**TASK**
Search the records below for the word "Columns". Pull out each line that has it.

**ENTRIES SUPPLIED**
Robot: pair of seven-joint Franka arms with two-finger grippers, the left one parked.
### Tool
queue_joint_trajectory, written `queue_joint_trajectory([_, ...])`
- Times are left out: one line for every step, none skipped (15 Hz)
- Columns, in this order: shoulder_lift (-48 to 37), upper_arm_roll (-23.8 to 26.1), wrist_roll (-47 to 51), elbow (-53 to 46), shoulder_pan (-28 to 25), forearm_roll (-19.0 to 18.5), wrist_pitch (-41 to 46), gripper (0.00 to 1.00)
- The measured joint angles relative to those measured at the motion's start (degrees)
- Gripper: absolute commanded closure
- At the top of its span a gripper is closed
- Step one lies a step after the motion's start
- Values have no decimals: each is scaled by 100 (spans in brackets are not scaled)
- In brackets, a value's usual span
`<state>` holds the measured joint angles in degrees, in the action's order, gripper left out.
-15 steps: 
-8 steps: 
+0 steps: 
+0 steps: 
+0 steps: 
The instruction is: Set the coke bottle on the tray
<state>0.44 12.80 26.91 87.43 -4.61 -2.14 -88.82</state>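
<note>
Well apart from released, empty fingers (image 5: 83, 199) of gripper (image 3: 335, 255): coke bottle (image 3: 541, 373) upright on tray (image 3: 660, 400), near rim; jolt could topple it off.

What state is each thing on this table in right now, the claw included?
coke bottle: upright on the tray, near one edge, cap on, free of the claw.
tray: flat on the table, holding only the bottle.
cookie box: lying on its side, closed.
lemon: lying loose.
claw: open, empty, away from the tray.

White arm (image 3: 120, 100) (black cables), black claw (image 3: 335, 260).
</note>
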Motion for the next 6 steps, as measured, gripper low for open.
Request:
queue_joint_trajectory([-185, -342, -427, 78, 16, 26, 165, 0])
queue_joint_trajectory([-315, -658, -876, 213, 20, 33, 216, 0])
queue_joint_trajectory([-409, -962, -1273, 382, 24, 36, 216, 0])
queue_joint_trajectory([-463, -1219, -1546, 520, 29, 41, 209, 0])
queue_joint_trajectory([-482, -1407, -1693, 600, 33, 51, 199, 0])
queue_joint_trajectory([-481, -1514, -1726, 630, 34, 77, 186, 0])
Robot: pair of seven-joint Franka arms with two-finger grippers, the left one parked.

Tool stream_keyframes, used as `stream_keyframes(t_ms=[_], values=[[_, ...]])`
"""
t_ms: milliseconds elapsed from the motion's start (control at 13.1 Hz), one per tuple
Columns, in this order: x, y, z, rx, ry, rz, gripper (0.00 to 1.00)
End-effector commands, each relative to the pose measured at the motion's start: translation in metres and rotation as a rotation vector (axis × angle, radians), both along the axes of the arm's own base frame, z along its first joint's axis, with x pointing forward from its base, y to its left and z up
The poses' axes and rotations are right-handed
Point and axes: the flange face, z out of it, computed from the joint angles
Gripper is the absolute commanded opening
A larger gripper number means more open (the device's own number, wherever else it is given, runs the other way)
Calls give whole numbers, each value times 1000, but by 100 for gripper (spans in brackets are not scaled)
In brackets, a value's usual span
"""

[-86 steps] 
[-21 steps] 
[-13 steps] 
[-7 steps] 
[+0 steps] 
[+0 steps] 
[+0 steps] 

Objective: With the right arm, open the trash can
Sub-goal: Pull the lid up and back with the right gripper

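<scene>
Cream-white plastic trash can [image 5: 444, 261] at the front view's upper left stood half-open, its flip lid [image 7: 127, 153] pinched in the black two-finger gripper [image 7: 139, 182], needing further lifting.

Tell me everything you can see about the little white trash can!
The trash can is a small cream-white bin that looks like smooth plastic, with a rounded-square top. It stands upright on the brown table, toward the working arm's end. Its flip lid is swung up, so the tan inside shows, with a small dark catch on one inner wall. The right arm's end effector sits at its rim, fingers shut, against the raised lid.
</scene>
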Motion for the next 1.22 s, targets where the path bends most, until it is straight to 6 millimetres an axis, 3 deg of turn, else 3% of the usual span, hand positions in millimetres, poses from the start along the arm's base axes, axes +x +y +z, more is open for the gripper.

**RESPONSE TO THE EXERCISE**
- Columns, in this order: shoulder_lift (-48 to 37), upper_arm_roll (-23.8 to 26.1), wrist_roll (-47 to 51), elbow (-53 to 46), shoulder_pan (-28 to 25), forearm_roll (-19.0 to 18.5), wrist_pitch (-41 to 46), gripper (0.00 to 1.00)
Columns, in this order: x, y, z, rx, ry, rz, gripper (0.00 to 1.00)

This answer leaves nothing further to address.